Tuesday, February 26, 2019

you got this, keep going

Every Monday night I sleep horribly.  I wake through the night in the midst of dreams that have me tied in knots.  Most of the dreams revolve around my Tuesday morning yoga class at the gym.  Nothing is wrong with this class, I enjoy teaching it.  But in my dreams I oversleep, waking at 6:55 for the 7 a.m. class, or I get to class and the sound system is down for whatever reason, or something else is malfunctioning and it causes my class to be delayed.

This poor sleep has been going on for 2 months now, as long as I have been teaching but it doesn't happen on any other night or before any other class.  Just Monday night, preparing for Tuesday.  Add to this a puppy dog who woke in the middle of the night with an upset stomach and needed some extra care.

I know the cause of the poor sleep: underlying anxiety and fear of failure.  That anxiety is a recurring theme for me recently.  I took so many strides over the last little while, stepping into FREEDOM from fears that held me captive.  But dang, this anxiety grips me, freezes me almost.  I do feel as if it is self inflicted anxiety just because I am trying to balance so many different things at once and at times it feels impossible, foolish almost, to expect that it is not going to crash down around me.

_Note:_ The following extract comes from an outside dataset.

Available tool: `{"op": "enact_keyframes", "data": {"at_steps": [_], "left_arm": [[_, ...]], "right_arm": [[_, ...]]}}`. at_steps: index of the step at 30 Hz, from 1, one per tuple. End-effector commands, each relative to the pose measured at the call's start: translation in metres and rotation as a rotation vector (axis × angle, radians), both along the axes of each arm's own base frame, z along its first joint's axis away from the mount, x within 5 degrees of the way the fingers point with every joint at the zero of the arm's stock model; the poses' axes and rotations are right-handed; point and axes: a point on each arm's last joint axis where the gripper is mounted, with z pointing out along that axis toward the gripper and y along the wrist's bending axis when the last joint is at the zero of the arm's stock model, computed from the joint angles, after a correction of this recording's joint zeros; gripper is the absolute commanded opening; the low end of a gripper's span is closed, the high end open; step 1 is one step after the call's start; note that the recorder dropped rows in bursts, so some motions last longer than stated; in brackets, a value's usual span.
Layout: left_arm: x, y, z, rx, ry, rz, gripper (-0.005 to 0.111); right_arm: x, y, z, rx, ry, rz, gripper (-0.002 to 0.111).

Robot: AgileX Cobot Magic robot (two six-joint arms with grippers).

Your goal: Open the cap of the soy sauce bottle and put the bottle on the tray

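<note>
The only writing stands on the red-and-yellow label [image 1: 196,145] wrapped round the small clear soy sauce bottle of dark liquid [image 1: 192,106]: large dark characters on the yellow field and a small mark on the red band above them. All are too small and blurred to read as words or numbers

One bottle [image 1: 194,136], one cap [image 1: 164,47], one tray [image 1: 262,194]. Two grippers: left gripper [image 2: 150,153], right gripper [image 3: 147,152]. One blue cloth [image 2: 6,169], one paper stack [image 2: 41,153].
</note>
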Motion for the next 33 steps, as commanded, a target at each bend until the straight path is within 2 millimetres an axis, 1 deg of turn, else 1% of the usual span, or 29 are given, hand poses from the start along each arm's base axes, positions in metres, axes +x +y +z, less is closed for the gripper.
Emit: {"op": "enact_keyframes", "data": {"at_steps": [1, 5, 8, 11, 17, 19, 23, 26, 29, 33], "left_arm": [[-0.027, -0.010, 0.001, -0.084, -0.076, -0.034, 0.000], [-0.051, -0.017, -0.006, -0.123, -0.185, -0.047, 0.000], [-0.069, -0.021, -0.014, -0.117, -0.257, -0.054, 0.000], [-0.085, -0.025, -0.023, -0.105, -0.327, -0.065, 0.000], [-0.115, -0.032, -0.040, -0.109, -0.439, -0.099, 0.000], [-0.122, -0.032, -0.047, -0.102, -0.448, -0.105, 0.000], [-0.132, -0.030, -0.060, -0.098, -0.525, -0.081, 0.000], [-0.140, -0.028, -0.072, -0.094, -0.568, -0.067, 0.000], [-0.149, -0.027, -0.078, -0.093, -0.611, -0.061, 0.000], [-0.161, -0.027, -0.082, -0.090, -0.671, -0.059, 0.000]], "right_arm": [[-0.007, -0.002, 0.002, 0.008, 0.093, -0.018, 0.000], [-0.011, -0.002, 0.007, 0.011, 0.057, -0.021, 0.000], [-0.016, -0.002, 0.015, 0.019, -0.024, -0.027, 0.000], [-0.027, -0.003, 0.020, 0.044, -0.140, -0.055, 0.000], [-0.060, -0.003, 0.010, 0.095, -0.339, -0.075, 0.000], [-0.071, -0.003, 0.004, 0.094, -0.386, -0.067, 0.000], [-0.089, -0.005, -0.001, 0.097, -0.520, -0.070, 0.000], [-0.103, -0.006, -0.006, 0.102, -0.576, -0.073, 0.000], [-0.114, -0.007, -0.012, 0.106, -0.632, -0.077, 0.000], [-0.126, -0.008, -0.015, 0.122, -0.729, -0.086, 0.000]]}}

Balance is going to come into play here as I learn to find a way to bring my life into balance with all the new things I have taken on.  I chuckle just now as I remember that my word for 2019 is, in fact, HARMONY.

What I need to learn is how to limit distraction, how to focus on what is important, to dedicate just a portion of the day to my work, and remembering to set aside work and the to-do list to allow time to BE, to LIVE.  I get all tied up in knots trying to do this and that and back to this and over to the other thing that I'm just chasing my own tail.

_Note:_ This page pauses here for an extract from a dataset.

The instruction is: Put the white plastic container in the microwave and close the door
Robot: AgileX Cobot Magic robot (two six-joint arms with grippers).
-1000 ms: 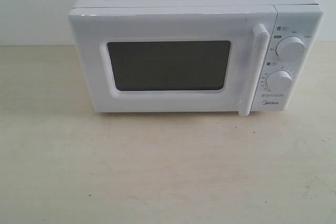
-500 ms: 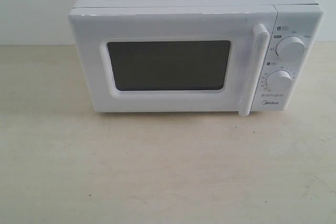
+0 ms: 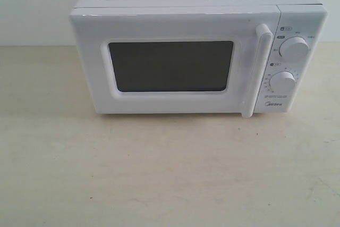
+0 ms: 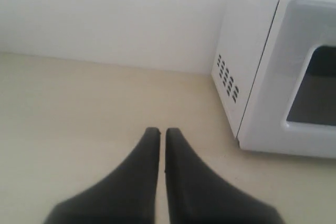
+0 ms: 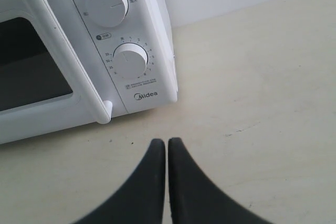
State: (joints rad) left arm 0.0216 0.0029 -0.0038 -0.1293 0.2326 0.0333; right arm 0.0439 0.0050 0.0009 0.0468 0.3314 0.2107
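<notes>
The white Midea microwave (image 3: 196, 51) stands at the back of the beige table, its door (image 3: 170, 66) shut, with the dark window and the vertical bar handle (image 3: 256, 70) facing me. The white plastic container is out of view in every frame. Neither gripper shows in the exterior view. My left gripper (image 4: 158, 132) is shut and holds nothing, over bare table off the microwave's (image 4: 273, 77) vented left side. My right gripper (image 5: 166, 142) is also shut and holds nothing, in front of the knob panel (image 5: 118, 45), a short way from the handle's (image 5: 63, 51) lower end.
A beige table (image 3: 170, 174) stretches in front of the microwave. A pale wall (image 3: 32, 3) runs behind it. Two round knobs (image 3: 293, 49) sit on the right panel. Small dark specks mark the table surface.
</notes>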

Of course, grace must be given as I am still learning and growing in much of what I'm doing.  I just need to allow for the growing pains, to feel the feels, to know that I am not actually superhuman.

Sometimes the strength within you is not a big fiery flame for all to see,it is just a tiny spark that whispers ever so softly, "You got this.  Keep going."   

Tuesday, February 19, 2019

the end of a thing

The rain is falling from a dark sky.  I'm home alone save for my dog of course.  Everybody is at work except me.  That's not all the way true because I do a lot of my work at home: editing photos, creating sequences for yoga classes, and planning out private yoga sessions.  And always the normal housework and chores that happen in any house so even when I'm not AT work, chances are, I am working.

It was an emotional weekend and just today feels like life is back.  Emotional because after 9 years of wrestling, our youngest son wrestled his last and final match.  He participated in our state tournament which was huge this year, 2500 participants.  He earned 7th place.

His final match was a doozy, for him, for us, for his coaches...mostly for him. So emotional.  He won the match but for a second after the final whistle he took a knee and just processed the moment.  The finality of it.  It was a moment heavy with the culmination of 9 years of practices, of tournaments, of blood and sweat, of heart, of passion, of determination.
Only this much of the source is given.